Problem statement: Return every line of the data that contains the string "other".

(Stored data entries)
--------------------

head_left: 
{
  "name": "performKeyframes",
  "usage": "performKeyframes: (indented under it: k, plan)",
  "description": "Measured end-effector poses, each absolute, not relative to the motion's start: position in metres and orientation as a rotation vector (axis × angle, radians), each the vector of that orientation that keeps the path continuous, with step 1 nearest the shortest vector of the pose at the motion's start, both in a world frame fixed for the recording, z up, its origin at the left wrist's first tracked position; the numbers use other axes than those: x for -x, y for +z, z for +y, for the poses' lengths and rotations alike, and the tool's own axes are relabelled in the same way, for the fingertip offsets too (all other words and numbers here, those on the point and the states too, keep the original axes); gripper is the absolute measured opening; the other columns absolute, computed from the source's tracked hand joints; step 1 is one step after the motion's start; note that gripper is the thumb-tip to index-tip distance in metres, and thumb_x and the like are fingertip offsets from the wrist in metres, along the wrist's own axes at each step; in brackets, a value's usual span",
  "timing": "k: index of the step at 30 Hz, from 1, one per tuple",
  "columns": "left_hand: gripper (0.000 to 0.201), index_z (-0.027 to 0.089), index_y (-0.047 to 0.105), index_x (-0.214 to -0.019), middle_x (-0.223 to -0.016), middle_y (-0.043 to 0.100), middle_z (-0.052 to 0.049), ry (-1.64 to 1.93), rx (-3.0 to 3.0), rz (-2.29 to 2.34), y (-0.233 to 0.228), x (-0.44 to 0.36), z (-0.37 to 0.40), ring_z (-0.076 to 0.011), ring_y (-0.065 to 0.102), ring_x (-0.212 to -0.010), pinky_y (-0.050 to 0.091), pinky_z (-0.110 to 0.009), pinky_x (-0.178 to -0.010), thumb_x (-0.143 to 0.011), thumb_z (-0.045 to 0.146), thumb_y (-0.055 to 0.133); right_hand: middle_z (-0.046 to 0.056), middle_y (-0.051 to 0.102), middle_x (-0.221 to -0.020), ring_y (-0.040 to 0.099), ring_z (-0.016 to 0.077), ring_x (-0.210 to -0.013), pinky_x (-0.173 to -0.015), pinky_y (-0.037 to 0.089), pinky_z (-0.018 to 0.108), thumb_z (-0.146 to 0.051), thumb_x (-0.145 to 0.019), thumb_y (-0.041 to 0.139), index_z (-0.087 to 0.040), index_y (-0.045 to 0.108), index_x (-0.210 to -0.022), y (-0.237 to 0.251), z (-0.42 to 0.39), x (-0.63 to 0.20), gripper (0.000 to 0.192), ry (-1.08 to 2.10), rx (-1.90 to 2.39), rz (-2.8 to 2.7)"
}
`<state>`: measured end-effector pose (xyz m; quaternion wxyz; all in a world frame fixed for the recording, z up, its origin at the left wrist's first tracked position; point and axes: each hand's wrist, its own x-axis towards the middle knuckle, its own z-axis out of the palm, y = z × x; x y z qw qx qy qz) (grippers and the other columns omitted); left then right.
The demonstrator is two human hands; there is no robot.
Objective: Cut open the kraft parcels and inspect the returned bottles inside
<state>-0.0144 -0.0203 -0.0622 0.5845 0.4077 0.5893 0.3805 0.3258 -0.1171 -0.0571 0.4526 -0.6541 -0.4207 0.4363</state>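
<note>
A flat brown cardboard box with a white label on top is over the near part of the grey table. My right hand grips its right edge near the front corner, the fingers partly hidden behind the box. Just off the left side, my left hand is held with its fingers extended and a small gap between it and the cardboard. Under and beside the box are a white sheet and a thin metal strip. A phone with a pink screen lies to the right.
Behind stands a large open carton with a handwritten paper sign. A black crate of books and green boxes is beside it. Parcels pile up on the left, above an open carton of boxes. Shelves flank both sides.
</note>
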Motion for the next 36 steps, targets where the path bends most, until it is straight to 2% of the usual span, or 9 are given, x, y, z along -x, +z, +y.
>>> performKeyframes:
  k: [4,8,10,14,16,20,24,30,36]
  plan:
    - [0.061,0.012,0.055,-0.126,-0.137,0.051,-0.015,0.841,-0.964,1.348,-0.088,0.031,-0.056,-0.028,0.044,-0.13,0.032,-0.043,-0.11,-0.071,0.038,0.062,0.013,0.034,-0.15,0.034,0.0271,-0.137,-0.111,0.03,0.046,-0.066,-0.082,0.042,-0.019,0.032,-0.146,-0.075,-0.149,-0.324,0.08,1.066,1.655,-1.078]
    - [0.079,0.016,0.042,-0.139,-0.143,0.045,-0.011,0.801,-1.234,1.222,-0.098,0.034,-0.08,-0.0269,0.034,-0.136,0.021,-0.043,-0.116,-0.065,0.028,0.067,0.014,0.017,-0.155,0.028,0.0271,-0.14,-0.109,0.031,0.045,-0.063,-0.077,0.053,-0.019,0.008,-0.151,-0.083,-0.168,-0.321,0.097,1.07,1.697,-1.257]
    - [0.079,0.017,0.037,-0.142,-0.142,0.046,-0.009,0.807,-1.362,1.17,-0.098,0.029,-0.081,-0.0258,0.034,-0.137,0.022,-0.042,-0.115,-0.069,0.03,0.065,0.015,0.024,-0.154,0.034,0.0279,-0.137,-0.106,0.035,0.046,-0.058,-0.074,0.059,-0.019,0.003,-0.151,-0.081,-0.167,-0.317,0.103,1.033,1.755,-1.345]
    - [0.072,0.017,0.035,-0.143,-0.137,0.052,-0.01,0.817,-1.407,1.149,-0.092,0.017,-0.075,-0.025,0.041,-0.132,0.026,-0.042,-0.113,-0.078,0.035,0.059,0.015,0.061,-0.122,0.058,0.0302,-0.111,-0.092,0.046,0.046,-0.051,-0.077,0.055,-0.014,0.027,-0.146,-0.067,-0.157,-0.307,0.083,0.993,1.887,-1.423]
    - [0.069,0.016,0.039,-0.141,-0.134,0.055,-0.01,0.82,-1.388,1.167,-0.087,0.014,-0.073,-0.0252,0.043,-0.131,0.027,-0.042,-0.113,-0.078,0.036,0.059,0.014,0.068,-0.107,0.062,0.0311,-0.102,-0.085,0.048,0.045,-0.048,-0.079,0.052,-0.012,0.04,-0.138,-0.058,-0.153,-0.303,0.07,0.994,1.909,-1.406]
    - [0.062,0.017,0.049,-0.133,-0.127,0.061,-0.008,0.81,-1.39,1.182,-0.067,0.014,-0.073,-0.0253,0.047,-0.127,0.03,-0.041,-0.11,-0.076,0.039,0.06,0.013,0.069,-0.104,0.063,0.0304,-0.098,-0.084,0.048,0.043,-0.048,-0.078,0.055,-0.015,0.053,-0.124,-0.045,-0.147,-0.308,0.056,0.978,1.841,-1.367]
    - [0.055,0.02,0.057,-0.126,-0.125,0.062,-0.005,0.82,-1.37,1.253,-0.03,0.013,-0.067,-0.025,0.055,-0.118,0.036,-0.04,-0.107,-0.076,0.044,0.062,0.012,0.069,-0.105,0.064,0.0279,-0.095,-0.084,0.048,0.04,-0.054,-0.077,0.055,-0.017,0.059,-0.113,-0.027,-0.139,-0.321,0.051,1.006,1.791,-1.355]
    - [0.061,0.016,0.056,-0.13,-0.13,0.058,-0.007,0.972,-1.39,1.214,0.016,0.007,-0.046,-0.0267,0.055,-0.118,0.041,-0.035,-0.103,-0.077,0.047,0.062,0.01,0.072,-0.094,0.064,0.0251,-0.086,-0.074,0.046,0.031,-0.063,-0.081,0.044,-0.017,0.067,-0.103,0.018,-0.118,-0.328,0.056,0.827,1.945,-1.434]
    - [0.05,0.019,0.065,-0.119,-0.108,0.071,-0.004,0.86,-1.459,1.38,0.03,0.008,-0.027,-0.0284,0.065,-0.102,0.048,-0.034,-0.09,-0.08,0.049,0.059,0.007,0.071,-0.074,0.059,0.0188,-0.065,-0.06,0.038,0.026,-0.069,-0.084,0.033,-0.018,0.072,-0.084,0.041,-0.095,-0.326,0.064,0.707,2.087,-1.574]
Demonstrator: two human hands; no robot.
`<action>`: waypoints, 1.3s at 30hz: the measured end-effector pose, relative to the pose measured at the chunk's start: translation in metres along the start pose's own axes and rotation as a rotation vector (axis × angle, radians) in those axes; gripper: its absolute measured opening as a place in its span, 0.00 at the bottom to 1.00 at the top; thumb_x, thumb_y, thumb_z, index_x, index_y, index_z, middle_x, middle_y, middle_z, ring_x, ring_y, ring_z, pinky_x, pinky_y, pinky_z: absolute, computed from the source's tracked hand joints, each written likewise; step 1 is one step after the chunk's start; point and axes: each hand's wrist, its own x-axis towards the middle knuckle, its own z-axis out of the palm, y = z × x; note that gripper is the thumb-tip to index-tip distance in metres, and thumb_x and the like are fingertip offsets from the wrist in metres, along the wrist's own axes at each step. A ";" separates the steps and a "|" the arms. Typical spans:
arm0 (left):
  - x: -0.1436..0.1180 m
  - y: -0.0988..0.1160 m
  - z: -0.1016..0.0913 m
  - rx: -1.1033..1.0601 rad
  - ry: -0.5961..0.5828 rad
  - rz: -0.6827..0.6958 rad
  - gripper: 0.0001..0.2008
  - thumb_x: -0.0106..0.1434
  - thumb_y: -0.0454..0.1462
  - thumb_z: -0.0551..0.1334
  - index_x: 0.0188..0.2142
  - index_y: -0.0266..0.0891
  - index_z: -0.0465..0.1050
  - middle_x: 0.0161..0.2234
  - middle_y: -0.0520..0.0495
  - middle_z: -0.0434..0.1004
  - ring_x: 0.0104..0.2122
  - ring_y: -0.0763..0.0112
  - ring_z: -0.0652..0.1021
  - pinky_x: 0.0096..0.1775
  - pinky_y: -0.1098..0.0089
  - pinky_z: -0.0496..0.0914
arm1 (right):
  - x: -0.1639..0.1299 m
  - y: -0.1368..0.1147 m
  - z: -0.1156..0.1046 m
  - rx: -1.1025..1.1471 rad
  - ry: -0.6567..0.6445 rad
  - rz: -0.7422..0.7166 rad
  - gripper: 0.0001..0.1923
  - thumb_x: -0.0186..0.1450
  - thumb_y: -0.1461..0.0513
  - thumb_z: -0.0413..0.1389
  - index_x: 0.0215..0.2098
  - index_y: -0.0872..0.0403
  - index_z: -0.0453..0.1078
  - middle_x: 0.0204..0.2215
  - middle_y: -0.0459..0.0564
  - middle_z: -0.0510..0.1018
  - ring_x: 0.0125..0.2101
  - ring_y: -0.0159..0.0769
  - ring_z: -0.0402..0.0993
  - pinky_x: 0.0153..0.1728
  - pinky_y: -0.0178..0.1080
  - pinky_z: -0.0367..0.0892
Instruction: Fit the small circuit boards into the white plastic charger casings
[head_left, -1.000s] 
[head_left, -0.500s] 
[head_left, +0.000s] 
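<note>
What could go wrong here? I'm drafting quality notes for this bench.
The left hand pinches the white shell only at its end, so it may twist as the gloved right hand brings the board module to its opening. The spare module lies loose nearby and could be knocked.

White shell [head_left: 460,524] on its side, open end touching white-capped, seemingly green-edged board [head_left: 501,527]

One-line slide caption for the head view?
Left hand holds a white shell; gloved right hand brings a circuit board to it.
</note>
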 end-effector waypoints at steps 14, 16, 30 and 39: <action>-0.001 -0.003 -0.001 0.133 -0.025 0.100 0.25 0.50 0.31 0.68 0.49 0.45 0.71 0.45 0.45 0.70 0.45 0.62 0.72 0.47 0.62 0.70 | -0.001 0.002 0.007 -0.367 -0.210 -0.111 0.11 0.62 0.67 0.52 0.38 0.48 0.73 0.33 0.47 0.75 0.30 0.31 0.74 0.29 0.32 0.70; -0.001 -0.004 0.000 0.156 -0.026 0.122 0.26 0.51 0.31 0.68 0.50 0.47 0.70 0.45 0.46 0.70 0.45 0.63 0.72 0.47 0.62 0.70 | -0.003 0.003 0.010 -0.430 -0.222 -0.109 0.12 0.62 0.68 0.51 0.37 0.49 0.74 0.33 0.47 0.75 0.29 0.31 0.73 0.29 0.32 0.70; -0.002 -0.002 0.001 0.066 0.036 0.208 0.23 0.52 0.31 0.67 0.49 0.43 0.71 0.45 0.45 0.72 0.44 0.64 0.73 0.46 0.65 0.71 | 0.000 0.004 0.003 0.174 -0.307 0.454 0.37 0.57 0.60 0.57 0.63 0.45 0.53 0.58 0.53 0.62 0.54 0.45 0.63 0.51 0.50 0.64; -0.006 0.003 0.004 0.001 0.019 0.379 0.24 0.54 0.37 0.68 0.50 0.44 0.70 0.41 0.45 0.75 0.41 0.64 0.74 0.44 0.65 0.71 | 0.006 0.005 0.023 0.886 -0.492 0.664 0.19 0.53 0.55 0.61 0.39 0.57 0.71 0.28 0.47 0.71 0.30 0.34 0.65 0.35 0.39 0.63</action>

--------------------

Exercise answer:
  "description": "Measured end-effector poses, each absolute, not relative to the motion's start: position in metres and orientation as a rotation vector (axis × angle, radians), each the vector of that orientation that keeps the path continuous, with step 1 nearest the shortest vector of the pose at the motion's start, both in a world frame fixed for the recording, z up, its origin at the left wrist's first tracked position; the numbers use other axes than those: x for -x, y for +z, z for +y, for the poses' lengths and rotations alike, and the tool's own axes are relabelled in the same way, for the fingertip offsets too (all other words and numbers here, those on the point and the states too, keep the original axes); gripper is the absolute measured opening; the other columns absolute, computed from the source's tracked hand joints; step 1 is one step after the motion's start; note that gripper is the thumb-tip to index-tip distance in metres, and thumb_x and the like are fingertip offsets from the wrist in metres, along the wrist's own axes at each step; in brackets, a value's usual span",
`<state>`: measured end-effector pose (xyz m; quaternion wxyz; all in a world frame fixed for the recording, z up, its origin at the left wrist's first tracked position; point and axes: each hand's wrist, its own x-axis towards the middle knuckle, its own z-axis out of the palm, y = z × x; x y z qw qx qy qz) (grippers and the other columns omitted); left then right.

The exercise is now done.